Mike, I agree with you on every point. You have very quickly come to thoughts that have bothered me for years:

1. We've sent these checks at Thanksgiving time during other years. It becomes a year-end mailing only when we get a late start (due to client work). You are right: Thanksgiving is a much better time for this mailing, during a time of giving thanks and sharing our wealth around the table.

2. The rate of return equals how many checks get cashed; it would be more appropriately called a "redemption rate." The single best year was 53% redemption. Unfortunately, these figures do not include the dollars that were added by our recipients. Many, we know anecdotally, have added $100 and larger checks to our $8 check when they send it to their chosen charity. If we knew these amounts, we'd have a much better calculation of true ROI.

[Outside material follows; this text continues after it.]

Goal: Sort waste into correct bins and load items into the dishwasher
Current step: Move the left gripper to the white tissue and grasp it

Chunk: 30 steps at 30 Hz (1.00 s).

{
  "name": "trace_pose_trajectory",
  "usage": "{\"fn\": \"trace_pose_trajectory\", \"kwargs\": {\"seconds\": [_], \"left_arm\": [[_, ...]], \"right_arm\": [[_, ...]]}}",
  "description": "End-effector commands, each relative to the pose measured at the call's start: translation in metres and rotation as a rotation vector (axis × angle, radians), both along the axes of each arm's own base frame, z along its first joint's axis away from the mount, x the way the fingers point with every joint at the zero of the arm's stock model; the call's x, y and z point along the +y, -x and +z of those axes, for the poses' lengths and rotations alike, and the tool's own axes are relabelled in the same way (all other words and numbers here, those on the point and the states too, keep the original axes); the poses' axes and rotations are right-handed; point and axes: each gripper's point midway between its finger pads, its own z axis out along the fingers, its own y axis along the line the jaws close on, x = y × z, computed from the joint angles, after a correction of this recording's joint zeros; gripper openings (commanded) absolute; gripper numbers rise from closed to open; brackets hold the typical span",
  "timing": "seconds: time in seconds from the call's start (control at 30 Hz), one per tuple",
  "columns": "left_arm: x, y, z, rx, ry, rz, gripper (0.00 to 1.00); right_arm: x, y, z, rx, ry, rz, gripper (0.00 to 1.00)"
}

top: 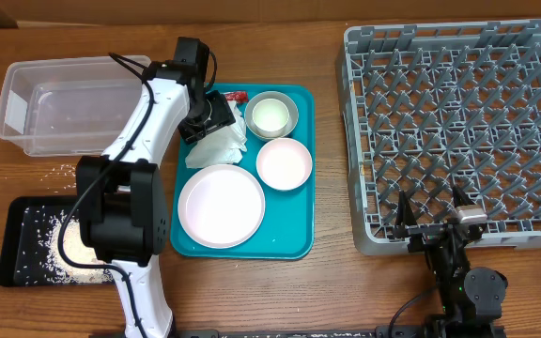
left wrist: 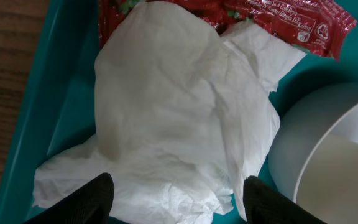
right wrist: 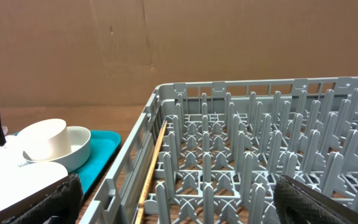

3. The $60,000 figure is one I'm not fond of. It is mainly the cost of our time in developing and implementing the mailing year after year. So these are soft dollars. But, again, I agree with you: we should be giving more and I hope we are able to do so during the coming year. I'd like to get corporate (including my own firm) and not-for-profit (foundation) partners to increase the dollars available for distribution.


I suggest that you try this for Thanksgiving instead - you will stand out from the crowd of Holiday cards more.

How do you calculate a 45 percent average rate of return? Do you mean redemption?

$60000 spent to get $6000 given seems to be a high price to encourage your clients or show your heart for giving.